Prompt: Which of the lines in the records below hold the string "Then"? Copy every one of them.
Provided data below:
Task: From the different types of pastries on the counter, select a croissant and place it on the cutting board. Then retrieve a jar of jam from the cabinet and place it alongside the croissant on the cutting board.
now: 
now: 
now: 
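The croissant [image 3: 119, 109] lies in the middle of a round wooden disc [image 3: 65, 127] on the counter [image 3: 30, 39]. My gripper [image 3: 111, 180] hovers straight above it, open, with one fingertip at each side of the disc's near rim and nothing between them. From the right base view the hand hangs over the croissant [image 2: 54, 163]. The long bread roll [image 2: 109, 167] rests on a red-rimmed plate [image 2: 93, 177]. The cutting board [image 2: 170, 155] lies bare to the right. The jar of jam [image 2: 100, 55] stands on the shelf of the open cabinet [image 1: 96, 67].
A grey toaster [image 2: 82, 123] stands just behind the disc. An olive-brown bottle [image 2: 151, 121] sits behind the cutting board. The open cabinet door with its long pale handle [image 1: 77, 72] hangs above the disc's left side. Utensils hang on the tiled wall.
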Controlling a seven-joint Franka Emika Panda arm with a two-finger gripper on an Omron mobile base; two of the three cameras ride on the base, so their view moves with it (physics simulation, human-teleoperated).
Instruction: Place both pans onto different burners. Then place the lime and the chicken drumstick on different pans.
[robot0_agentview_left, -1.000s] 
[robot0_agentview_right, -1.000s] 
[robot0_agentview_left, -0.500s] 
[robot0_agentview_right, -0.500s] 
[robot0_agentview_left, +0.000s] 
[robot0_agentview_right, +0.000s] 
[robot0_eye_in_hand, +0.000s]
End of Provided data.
Task answer:
Task: From the different types of pastries on the counter, select a croissant and place it on the cutting board. Then retrieve a jar of jam from the cabinet and place it alongside the croissant on the cutting board.
Instruction: Place both pans onto different burners. Then place the lime and the chicken drumstick on different pans.

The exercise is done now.